> **What the task asks**: Count the lines below that contain the word "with", and state only that number.

> **Recorded data**:
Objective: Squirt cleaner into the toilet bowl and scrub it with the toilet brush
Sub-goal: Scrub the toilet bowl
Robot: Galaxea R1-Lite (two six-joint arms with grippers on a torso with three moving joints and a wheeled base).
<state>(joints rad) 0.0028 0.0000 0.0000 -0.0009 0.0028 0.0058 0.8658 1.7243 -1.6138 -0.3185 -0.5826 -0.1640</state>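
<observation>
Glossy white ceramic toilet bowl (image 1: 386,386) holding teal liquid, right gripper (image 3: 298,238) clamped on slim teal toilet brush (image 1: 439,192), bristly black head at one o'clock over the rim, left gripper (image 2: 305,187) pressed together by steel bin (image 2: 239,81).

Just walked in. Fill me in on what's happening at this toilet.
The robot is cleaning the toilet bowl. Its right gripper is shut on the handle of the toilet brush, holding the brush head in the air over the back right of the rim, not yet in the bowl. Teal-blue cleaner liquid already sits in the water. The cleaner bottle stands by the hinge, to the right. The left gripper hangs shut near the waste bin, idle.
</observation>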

> **Completed task**: 2